# The Golden Barb - what name?



## gasteriaphile (Nov 25, 2008)

*I find in the literature and on-line that the "Golden Barb" or "Gold Barb" appears to have two scientific names: Puntius sachsi and P. semifasciolatus var. schuberti. As yet I have found no reference that states that these two names are synonyms for one and the same species. Nor any reference that declares which name (if either) is currently considered correct. Can anyone help me on this nomenclatural question? (By the way this is an underappreciated fish imho). Thanks, g*


----------



## Six (May 29, 2006)

remember that common names are just made up names describing the phenotype of the fish. Sometimes 2 separate fish may end up with very similar common names. there may be a "golden barb" and a "gold barb" and be the two distinct species listed. 

otherwise I couldnt tell you which one is correct, but thought you'd like to know about common names. GL


----------



## gasteriaphile (Nov 25, 2008)

*


Six said:



remember that common names are just made up names describing the phenotype of the fish. Sometimes 2 separate fish may end up with very similar common names. there may be a "golden barb" and a "gold barb" and be the two distinct species listed.

otherwise I couldnt tell you which one is correct, but thought you'd like to know about common names. GL

Click to expand...

Thanks for the reminder Six. But I think that you have missed my point.

When one looks up info on the common name "Gold Barb" or "Golden Barb" one is always taken to the same species, judging by its appearance. I don't believe that "Gold Barb" refers to one barb species and "Golden Barb" refers to another, different barb species.

Likewise, Puntius sachsi and Puntius semifasciolatus var. schuberti both lead one to the same species. I am guessing that one name is no longer valid according to the rules of Zoological Nomenclature, but am curious about which.

g*


----------



## gasteriaphile (Nov 25, 2008)

*Well I have checked with all of my books on fish regarding this species. All of them, save one, unanimously call the "Gold Barb" - Puntius (=Barbus) semifasciolatus var. schuberti. I know alot of y'all have been waiting on pins and needles for that info! :bored:

But actually, it is rather interesting. And since this is, afterall, a thread within a sub-forum on "Fish for the Planted Aquarium"...I'll converse a while on a little fish that I think maybe has not gotten all of the attention it deserves: i.e. the "Gold Barb".

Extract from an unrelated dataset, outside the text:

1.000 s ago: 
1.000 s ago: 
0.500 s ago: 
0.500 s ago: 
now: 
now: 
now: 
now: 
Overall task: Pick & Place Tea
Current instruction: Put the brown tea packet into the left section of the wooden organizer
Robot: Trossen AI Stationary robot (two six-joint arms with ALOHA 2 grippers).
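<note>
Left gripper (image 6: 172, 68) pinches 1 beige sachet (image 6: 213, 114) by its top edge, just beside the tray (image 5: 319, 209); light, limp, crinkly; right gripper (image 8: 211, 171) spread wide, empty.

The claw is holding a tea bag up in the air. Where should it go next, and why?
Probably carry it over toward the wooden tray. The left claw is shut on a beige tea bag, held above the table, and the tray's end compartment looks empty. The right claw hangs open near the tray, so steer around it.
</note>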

First of all, the species Puntius semifasciolatus is not gold - it's sort of a green in color. And, it gets it's specific epithet, semifasciolatus (i.e. half-banded), from the fact that it's bands extend only half-way down its flanks. And it's common name was once "China Barb", referring to where it comes from.

But, some while back, at least prior to 1966, a Thomas Schubert of Camden, New Jersey developed a handsome golden strain of the species which bred true. That's why this particular golden clone is called var. schuberti in his honor.

Here's a photo of two "Gold Barbs", which, I believe, shows why I think they are really great.

Another thing in their favor is that they are a cinch to keep. Very undemanding fish. Hardy, easy to feed, peaceful and easy to breed.*


----------